En réalité, la fiction elle-même n’est pas toujours aussi claire et coopérative. Cela signifie qu’aucun de ces archétypes ne doit être confiné à un seul livre. Le parcours d’un personnage à travers un seul arc archétypal peut, en fait, nécessiter plusieurs livres ou même une série entière pour s’accomplir.
4. Plusieurs archétypes de personnages peuvent être racontés dans une seule histoire
De même, il est possible (bien que beaucoup plus délicat) de combiner plusieurs archétypes en un seul arc de personnage plus large pour un seul personnage dans un seul livre.

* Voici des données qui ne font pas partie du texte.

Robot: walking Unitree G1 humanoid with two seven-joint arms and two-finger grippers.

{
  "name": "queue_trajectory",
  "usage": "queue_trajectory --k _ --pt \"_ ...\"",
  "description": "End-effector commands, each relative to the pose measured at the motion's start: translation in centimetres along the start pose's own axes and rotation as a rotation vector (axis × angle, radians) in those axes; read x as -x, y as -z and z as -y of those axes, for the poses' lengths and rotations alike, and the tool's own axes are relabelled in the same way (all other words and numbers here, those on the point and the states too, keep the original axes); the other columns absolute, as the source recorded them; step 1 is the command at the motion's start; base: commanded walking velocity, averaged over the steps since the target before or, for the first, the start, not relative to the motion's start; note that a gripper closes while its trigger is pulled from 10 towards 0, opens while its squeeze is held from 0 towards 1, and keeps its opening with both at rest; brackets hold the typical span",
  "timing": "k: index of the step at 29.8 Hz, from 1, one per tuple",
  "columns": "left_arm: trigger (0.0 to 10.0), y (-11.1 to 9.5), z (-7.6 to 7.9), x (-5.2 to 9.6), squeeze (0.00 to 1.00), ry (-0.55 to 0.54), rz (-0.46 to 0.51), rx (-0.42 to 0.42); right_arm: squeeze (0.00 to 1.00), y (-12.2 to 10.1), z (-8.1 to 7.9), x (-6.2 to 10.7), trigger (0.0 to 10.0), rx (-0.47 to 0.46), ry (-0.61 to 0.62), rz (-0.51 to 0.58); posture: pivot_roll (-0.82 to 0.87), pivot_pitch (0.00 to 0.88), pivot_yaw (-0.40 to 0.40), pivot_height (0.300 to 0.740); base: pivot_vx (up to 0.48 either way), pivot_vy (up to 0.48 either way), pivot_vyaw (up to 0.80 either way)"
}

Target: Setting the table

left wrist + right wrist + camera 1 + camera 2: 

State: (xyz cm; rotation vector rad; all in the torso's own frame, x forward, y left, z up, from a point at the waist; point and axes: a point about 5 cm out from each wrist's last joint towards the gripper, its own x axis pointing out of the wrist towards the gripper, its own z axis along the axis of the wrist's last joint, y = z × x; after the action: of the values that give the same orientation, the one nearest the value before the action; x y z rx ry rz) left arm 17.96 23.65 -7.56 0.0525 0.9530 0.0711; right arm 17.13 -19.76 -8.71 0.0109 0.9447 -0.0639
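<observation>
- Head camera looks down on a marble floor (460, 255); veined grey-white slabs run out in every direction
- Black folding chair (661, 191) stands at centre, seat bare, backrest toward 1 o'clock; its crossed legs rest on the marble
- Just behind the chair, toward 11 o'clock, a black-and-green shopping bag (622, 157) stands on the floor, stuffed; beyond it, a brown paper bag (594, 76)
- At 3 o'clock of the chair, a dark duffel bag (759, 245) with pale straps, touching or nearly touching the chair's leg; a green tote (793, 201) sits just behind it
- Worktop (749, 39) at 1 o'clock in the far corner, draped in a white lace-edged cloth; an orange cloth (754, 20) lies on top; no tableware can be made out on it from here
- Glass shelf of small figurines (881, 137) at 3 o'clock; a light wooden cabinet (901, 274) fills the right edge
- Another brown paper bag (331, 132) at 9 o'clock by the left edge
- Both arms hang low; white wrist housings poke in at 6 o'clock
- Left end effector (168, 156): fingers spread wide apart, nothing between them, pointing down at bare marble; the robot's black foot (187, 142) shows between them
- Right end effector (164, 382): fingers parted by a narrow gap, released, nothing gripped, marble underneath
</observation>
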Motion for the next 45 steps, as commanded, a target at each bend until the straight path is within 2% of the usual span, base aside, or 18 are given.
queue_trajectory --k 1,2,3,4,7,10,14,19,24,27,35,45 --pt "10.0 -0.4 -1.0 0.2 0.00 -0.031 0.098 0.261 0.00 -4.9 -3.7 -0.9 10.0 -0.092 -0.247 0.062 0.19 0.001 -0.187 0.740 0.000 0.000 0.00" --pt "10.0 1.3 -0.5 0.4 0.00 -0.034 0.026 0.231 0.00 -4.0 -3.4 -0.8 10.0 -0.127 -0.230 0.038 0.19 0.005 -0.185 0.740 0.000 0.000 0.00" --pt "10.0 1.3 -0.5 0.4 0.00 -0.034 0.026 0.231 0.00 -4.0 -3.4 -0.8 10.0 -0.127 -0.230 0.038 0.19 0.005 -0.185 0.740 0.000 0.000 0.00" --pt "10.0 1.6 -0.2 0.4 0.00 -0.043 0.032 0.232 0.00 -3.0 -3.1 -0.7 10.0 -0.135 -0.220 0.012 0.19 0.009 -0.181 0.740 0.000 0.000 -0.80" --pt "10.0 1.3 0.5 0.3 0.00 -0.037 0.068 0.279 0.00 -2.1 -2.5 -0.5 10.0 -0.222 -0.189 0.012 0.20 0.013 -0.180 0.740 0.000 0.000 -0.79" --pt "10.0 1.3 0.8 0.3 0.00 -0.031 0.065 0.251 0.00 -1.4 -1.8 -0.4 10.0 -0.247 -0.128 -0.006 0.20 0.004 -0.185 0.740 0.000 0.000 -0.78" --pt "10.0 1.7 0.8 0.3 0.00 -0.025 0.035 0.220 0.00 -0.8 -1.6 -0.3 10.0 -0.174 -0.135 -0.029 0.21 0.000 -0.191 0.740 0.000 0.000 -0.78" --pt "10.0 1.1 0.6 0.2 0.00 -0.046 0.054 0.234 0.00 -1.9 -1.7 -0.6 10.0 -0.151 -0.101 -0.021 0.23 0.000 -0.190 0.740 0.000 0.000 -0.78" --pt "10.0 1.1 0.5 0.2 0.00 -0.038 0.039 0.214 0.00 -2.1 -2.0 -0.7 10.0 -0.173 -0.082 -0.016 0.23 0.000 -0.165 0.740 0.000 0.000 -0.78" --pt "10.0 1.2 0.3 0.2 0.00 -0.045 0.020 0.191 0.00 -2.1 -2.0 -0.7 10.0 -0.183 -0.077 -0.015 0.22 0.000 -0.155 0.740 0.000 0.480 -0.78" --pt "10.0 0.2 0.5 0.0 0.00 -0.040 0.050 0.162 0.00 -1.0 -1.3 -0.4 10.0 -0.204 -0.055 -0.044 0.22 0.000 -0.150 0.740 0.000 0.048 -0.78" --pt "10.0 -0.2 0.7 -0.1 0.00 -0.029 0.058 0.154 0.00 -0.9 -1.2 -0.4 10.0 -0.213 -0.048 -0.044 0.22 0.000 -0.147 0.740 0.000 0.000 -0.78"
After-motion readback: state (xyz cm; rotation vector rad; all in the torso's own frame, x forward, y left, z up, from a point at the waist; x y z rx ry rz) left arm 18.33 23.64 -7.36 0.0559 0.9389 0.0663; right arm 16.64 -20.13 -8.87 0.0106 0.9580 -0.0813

Campbell lui-même en parle :
Les changements apportés à la simple échelle du monomythe défient toute description. De nombreux récits isolent et développent considérablement un ou deux des éléments typiques du cycle complet (motif de l’épreuve, motif de la fuite, enlèvement de la mariée), d’autres enchaînent un certain nombre de cycles indépendants en une seule série (comme dans l’Odyssée). Des personnages ou des épisodes différents peuvent se fondre, ou un même élément peut se reproduire et réapparaître sous de nombreux aspects.
5. Les arcs peuvent être entrepris par n’importe quelle personne de n’importe quel âge
Enfin, comme je l’ai déjà mentionné, ces arcs peuvent être entrepris par n’importe quelle personne, quel que soit son sexe ou son âge. Eudora Welty l’a observé :
Les événements de notre vie se succèdent dans le temps, mais dans leur signification pour nous-mêmes, ils trouvent leur propre ordre… le fil continu de la révélation.

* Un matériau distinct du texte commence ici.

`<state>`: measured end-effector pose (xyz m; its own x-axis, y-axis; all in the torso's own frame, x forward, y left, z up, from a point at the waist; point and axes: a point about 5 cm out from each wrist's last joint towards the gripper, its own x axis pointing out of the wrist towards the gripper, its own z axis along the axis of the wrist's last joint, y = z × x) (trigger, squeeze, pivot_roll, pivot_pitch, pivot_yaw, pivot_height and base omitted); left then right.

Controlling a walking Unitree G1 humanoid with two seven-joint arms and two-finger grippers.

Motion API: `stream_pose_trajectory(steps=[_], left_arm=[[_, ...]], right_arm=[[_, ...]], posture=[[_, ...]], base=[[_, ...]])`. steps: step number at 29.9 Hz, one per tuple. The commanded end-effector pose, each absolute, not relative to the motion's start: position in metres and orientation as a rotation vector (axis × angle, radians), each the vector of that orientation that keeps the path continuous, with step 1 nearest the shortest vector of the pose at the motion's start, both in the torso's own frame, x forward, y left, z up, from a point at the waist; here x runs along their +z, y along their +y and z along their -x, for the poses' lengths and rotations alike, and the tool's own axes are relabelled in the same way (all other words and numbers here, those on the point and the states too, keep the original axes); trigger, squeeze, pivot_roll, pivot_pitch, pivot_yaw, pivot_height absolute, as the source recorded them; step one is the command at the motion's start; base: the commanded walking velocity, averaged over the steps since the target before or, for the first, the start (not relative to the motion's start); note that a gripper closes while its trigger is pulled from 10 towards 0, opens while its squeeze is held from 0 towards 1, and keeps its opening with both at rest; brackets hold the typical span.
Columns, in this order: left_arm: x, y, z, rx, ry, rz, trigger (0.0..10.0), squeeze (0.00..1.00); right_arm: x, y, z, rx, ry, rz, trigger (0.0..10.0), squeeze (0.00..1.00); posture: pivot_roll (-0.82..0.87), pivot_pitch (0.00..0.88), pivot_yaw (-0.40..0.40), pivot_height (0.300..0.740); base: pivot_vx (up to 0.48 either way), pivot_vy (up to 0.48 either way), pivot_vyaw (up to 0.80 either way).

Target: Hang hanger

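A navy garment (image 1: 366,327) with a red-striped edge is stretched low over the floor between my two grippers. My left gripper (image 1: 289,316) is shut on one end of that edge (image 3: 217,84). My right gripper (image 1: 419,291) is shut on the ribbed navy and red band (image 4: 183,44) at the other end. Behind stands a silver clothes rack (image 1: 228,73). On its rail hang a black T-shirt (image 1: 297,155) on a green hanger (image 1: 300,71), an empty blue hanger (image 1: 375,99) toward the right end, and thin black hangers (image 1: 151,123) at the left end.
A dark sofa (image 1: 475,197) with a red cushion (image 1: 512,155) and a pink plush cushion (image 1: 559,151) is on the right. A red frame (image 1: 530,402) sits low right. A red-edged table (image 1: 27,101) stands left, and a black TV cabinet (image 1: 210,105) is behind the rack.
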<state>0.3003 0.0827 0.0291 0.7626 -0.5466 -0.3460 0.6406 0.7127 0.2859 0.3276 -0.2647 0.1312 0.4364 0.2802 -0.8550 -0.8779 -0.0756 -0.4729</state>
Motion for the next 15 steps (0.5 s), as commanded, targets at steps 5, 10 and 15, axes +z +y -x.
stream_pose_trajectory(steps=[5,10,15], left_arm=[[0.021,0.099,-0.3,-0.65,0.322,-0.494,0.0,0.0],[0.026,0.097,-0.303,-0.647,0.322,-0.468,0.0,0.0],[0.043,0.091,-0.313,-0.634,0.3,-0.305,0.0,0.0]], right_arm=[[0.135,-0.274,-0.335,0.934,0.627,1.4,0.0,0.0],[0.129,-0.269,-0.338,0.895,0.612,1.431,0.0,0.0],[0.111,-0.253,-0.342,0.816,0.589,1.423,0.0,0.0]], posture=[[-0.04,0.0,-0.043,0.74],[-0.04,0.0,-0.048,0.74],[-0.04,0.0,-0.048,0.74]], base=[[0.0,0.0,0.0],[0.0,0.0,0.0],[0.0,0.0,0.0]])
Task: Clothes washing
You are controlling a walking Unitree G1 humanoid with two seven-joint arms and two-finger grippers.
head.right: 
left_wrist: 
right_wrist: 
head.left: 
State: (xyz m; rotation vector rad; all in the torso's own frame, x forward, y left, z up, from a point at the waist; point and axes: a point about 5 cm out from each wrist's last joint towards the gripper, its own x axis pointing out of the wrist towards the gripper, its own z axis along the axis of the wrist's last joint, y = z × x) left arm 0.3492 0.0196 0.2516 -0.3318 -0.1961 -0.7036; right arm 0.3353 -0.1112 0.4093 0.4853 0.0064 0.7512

Par exemple, il est possible de voir des personnages plus âgés effectuer un voyage du héros. Il est même possible de voir comment ces expériences peuvent être répétées à l’intérieur d’une plus petite spirale d’expériences dans chaque chapitre d’une vie humaine. En effet, l’ensemble des arcs (de Maiden à Mage) peut se refléter dans la structure individuelle de n’importe quelle histoire – ce dont nous parlerons plus en détail au fur et à mesure.

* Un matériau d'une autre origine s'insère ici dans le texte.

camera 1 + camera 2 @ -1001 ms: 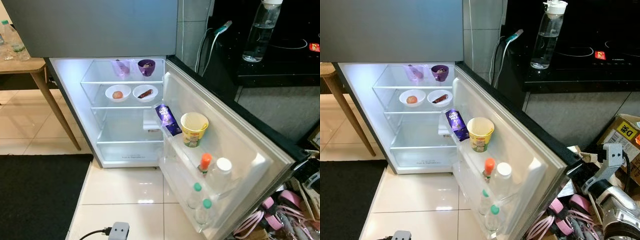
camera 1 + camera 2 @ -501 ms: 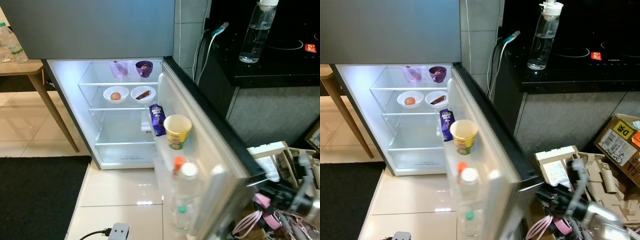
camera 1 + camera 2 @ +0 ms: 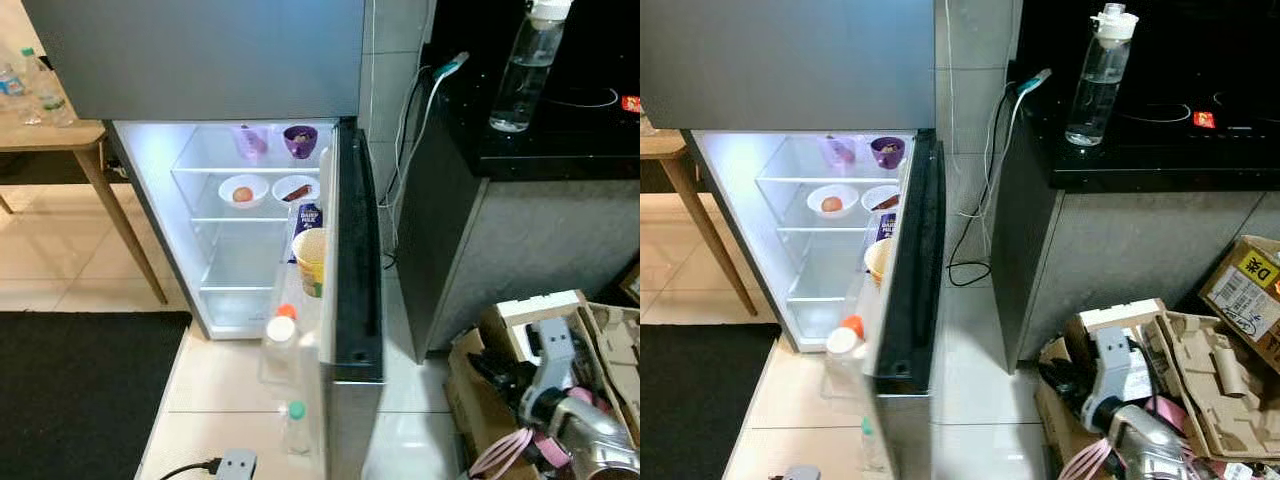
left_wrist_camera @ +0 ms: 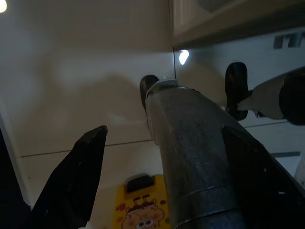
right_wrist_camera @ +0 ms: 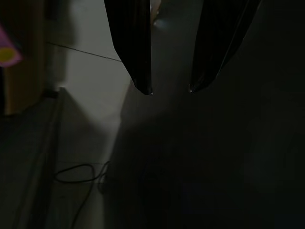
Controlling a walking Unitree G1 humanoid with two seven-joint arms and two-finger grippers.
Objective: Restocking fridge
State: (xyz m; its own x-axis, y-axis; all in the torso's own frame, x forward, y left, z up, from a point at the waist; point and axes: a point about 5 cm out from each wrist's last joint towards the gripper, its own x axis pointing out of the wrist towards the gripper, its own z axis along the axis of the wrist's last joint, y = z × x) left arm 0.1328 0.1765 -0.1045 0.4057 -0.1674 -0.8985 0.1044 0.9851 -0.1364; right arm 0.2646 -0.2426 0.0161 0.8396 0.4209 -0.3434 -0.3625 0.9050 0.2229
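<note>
- Dark-edged fridge door (image 3: 350, 270) now stands edge-on to the head camera; a second ago its inner racks faced the lens. Door has swung well toward shut, so restocking reads as done and closing under way.
- Lit fridge interior (image 3: 215, 250) not yet sealed: two white bowls (image 3: 243, 190) on the middle glass shelf, purple cup (image 3: 299, 140) on the top one.
- Door racks carry a yellow paper cup (image 3: 310, 262), a purple milk carton (image 3: 308, 217) and a white-capped bottle (image 3: 279, 345).
- Right gripper (image 5: 170, 88) low by the door's outer side, fingers a narrow gap apart, holding nothing.
- Left gripper (image 4: 162, 148) hangs idle over pale floor tiles, fingers spread wide, empty.
- Around: wooden table (image 3: 60, 135) to the left, clear water bottle (image 3: 1098, 75) on the black counter, cardboard boxes (image 3: 1200, 350) beside the right arm; white cable (image 3: 975, 210) trails behind the door.
</note>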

Plus important encore, ne vous attardez pas sur les titres genrés de ces arcs. J’ai conservé ces titres (Héros, Reine, etc.) précisément parce qu’ils reflètent les aspects masculins et féminins du voyage. Mais ces titres n’indiquent pas que le protagoniste doit être un homme ou une femme.
Par exemple, comme on en parle souvent de nos jours, les personnages qui entreprennent un Voyage du Héros ne sont pas nécessairement des hommes. Carol Pearson note dans la préface de son livre The Hero Within :
Les voyages des femmes diffèrent souvent en style et parfois en séquence de ceux des hommes, mais le voyage du héros est essentiellement le même pour les deux sexes.
Qui plus est, chacun de ces arcs est important, dans son ordre, pour chaque personne, quel que soit son sexe. D’une manière générale, les arcs féminins commencent par l’intégration et évoluent vers l’individuation, tandis que les arcs masculins commencent par l’individuation et reviennent à l’intégration. Les deux sont nécessaires à la plénitude et à la croissance, chacun menant au suivant.